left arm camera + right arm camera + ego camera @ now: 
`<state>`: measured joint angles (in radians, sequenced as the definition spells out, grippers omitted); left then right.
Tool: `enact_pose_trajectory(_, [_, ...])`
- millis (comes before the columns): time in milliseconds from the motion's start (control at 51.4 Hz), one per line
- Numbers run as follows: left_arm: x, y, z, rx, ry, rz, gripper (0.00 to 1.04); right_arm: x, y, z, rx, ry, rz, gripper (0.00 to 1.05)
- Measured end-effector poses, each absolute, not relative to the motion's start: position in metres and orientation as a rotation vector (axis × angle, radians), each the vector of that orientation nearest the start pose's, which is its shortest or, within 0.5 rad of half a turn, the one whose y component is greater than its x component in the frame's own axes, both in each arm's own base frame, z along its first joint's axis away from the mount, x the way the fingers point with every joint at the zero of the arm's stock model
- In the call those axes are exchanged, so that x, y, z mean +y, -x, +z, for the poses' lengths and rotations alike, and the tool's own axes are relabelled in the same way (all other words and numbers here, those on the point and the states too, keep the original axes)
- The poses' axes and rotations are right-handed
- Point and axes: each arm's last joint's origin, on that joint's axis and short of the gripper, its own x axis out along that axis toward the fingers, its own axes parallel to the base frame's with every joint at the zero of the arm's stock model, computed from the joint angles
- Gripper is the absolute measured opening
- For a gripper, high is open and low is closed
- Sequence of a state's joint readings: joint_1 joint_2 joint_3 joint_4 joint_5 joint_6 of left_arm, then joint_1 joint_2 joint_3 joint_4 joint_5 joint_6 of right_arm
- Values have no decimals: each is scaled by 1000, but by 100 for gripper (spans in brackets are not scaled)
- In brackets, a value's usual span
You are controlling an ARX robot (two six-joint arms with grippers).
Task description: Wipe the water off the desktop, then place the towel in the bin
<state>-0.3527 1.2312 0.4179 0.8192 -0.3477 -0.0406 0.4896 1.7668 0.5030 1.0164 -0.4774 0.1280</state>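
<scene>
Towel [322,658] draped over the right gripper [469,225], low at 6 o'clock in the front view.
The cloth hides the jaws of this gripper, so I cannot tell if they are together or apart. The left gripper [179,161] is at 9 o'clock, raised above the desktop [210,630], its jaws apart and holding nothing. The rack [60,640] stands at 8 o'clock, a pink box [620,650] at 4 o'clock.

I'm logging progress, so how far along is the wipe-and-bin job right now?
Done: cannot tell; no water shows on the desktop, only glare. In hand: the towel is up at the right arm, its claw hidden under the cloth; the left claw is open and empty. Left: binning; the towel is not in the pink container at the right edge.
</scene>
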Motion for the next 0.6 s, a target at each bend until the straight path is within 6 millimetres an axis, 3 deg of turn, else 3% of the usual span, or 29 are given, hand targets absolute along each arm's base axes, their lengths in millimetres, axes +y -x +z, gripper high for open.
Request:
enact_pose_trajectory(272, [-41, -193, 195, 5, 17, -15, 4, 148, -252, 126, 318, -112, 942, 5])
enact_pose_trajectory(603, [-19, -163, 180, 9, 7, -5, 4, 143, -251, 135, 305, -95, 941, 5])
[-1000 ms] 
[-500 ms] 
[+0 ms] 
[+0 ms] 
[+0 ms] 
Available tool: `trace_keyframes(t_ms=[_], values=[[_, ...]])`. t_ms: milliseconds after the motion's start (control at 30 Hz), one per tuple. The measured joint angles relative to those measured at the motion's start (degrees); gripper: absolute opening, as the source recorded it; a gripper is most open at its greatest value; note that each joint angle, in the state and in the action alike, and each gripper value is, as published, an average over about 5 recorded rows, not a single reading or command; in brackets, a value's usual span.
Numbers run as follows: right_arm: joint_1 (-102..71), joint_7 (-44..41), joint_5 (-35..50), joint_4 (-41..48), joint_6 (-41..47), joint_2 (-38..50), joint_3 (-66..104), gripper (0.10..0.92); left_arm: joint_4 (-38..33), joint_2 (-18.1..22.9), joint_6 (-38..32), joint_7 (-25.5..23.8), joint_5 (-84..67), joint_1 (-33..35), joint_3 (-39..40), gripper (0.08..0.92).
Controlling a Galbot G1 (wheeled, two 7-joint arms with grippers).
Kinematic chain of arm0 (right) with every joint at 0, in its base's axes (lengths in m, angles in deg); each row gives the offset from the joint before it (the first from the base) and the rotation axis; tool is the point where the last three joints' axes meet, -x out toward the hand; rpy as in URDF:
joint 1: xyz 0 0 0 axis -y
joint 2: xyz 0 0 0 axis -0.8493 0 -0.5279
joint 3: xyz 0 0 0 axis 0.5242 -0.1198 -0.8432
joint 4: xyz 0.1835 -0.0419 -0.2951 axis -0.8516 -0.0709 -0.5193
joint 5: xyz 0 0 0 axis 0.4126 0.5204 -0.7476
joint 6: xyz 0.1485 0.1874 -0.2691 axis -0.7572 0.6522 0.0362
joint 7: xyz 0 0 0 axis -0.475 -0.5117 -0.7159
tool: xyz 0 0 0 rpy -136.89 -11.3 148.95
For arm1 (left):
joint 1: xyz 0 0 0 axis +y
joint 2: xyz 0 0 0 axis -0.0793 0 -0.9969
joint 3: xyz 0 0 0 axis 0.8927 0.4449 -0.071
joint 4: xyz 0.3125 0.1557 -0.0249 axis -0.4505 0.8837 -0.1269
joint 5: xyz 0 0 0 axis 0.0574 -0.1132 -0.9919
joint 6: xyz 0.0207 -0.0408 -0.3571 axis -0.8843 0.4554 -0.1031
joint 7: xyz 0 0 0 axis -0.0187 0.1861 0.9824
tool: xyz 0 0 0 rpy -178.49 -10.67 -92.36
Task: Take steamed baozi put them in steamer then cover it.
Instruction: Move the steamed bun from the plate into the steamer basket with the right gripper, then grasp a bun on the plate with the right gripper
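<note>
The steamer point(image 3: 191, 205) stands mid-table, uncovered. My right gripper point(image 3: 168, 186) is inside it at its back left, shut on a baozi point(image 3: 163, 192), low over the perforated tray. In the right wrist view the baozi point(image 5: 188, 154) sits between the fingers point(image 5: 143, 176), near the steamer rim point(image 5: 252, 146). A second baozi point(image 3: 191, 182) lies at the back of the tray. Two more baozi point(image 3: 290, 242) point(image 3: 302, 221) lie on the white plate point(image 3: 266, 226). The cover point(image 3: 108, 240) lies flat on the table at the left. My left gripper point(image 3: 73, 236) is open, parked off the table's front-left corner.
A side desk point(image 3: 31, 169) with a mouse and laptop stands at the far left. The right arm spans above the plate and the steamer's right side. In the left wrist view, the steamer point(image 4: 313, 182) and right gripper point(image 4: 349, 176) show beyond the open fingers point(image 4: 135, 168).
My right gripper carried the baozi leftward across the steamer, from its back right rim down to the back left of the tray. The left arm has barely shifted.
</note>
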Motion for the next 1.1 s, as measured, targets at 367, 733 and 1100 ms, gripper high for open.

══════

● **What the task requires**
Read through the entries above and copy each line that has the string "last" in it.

● **Output**
- Point and axes: each arm's last joint's origin, on that joint's axis and short of the gripper, its own x axis out along that axis toward the fingers, its own axes parallel to the base frame's with every joint at the zero of the arm's stock model, computed from the joint angles
Kinematic chain of arm0 (right) with every joint at 0, in its base's axes (lengths in m, angles in deg); each row gives the offset from the joint before it (the first from the base) and the rotation axis; tool is the point where the last three joints' axes meet, -x out toward the hand; rpy as in URDF:

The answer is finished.